The only question now is this: Just how badly will an injured right elbow affect LeBron James on the basketball court?

On Sunday, April 25, LeBron frolicked and romped across the court, throwing down 37 points and casually draining a 44-foot jump shot (yes, jump shot, not a push shot or a baseball-pass prayer) in a 121-98 demolition of the Chicago Bulls. King James showed the basketball world why that moniker sticks to his name, as he led Cleveland to a convincing Game 4 win and a 3-1 series lead.
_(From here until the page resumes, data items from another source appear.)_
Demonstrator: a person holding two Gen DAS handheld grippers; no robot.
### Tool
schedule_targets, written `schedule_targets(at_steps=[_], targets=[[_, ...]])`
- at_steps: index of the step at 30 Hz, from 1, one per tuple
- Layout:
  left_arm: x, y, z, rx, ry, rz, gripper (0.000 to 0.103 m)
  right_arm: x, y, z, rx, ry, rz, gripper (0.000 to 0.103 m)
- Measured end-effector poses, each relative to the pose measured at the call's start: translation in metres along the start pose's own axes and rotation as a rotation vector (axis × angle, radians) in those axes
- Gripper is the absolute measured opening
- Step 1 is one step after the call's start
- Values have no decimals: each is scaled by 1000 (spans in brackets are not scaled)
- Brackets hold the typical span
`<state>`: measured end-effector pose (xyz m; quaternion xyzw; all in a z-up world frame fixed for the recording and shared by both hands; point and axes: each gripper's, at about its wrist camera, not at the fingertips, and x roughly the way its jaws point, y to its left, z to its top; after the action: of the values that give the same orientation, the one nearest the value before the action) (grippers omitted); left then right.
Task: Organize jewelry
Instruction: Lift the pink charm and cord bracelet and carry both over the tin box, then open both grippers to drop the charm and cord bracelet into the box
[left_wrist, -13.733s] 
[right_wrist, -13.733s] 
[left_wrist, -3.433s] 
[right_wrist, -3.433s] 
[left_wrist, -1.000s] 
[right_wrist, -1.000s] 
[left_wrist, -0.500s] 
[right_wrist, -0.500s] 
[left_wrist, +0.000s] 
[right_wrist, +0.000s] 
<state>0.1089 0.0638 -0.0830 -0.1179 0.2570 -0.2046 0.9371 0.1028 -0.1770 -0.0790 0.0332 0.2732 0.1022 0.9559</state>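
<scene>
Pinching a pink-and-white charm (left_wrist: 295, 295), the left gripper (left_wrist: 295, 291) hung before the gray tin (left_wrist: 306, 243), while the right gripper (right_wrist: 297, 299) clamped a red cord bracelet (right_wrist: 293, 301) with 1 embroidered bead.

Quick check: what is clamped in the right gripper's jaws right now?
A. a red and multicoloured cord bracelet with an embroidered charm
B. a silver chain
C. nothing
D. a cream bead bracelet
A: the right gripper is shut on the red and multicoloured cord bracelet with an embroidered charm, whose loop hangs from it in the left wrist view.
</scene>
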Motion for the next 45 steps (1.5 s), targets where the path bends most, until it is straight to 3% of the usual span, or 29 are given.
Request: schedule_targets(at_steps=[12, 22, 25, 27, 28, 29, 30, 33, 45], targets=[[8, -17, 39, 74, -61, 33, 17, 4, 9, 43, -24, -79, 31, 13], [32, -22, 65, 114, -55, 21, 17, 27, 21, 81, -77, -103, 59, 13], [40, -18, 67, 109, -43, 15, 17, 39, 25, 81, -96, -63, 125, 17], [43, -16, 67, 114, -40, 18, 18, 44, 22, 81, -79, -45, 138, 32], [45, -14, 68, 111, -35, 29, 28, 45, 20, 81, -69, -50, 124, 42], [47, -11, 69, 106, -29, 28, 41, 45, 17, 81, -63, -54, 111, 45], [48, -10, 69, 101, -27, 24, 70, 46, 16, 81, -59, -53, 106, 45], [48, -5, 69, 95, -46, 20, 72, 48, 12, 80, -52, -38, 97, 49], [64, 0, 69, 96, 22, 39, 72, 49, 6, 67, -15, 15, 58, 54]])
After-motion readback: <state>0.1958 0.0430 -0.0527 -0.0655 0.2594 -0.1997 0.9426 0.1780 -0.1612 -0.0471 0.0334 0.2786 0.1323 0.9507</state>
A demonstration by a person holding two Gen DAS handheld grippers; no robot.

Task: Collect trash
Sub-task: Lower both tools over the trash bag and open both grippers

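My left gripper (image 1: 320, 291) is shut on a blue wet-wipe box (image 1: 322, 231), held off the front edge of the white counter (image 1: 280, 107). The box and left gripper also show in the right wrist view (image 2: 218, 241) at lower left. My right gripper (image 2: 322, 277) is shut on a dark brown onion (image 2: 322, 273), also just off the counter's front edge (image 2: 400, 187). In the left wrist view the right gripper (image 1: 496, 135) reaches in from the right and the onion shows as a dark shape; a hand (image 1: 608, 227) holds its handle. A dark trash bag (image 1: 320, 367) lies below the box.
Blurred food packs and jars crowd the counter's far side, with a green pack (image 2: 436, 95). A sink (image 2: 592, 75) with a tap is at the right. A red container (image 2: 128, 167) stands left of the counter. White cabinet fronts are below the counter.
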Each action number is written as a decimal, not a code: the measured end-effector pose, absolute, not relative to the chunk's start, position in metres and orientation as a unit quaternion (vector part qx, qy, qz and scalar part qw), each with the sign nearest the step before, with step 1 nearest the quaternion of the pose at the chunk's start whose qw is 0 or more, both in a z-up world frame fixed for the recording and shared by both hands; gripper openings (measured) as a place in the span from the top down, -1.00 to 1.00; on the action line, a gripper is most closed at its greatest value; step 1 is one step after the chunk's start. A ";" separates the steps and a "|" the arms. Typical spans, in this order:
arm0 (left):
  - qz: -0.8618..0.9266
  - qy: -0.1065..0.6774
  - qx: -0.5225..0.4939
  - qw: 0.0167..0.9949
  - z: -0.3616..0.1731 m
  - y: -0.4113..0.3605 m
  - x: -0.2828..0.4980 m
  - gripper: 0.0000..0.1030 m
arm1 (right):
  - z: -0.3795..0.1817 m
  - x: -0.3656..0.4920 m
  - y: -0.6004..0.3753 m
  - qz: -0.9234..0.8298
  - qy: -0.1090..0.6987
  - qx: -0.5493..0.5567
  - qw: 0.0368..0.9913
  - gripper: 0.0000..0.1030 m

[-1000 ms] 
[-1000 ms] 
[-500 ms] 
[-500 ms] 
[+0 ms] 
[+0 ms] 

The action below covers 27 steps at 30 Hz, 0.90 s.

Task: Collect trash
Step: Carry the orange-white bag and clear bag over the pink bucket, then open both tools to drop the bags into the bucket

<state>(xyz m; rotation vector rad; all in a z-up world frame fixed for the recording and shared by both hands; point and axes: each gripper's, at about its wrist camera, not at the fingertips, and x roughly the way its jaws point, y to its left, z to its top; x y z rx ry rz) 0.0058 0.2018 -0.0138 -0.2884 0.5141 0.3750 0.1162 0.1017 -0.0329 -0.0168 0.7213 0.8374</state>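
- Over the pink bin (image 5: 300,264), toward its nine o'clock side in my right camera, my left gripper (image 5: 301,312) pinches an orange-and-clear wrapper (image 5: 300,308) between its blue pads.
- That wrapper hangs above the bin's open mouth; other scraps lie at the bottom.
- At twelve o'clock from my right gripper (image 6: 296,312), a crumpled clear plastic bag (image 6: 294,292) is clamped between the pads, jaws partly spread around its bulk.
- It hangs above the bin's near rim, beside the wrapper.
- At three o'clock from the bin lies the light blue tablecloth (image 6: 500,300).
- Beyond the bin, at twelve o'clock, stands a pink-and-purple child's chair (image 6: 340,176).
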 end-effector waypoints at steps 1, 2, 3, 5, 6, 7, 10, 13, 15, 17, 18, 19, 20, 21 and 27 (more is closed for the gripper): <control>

The satisfaction surrounding that win dissipated in Tuesday’s Game 5 against Chicago. Cleveland did eliminate the Bulls, 96-94, but everyone inside Quicken Loans Arena worried about LeBron after he shot a late-game foul shot with his left hand. A right elbow injury rendered his shooting arm numb. This elbow will command the attention of everyone following this series.

Outlook & Pick

Is Boston back, or was Miami simply that bad and limited? Is LeBron’s elbow normal enough to support and facilitate accurate mid-range jump shooting (long-range shooting is probably too much to ask at this point)? These and other fresh questions have emerged in the Boston-Cleveland series. The verdict for Game 1 is that Boston has not done enough to earn the trust of the NBA community. The Celtics’ halfcourt offense regularly melts down in the fourth quarters of games, and role players like Rasheed Wallace and Glen “Big Baby” Davis have been far too inconsistent over the course of the season. Wallace was a non-factor throughout the Miami series, and Big Baby delivered only one high-impact game versus the Heat (in Game 5). Over the course of the full series, we’ll learn about Cleveland, but Game 1 is a measure of Boston’s ability to perform on the road. The Celtics need to prove a lot of people wrong. Take Cleveland only because its opponent doesn’t yet seem to be ready to win.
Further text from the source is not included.